I spent most of today with family, welcoming my new great-nephew to the family. It was a day full of love, laughter and baby cuddles… and lots of photos.
Holding my beautiful baby boy made me overflow with all sort of love. Seeing my 86 year old dad holding him made us all more than a little emotional. Another picture of four generations – my dad, my brother, a niece and a baby boy – is a wonderful blessing that many families don’t see.
I have also observed multiple times today how awful I look. That has been my first reaction to every photo I am in.
In addition to chronic pain and depression, too many months of anguish, stress and anxiety have taken their toll. I have cried every day for at least 250 days. I have feared and I have despaired. And it shows.
BUT I have also survived. It doesn’t really matter how crapful I end up looking. I’m stronger than everything that has tried and still tries to bring me down.

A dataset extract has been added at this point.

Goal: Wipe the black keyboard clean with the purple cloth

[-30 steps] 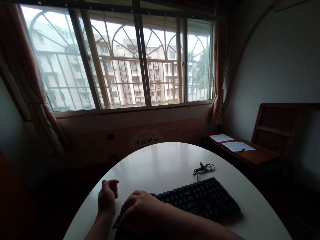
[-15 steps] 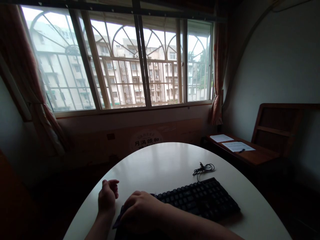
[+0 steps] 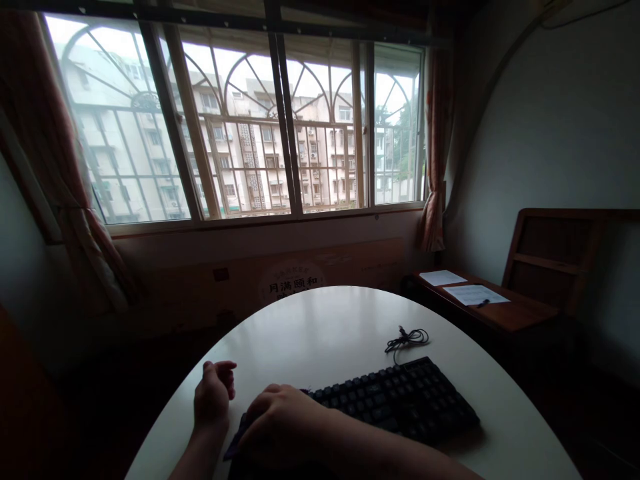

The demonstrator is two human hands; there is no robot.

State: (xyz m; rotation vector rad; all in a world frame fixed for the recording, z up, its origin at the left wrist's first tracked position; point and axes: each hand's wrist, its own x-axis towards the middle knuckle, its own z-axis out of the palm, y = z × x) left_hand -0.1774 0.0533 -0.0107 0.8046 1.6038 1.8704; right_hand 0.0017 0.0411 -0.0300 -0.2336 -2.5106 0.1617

My heart and soul have bled onto pages and screens, but my words have touched, encouraged and inspired people on the way. My writing have been praised, and my books have won awards.
So when you look at me or see pictures and think I don’t look so great, you just remember that I’ve earned it.
One thought on “On Realising How Awful I Look. ”
Congratulations on the new baby in the family! There is nothing–NOTHING–cuter than baby feet, so I loved the photo you chose. And congratulations on your wonderful outlook, which is far from crapful. Beautiful and thoughtful post.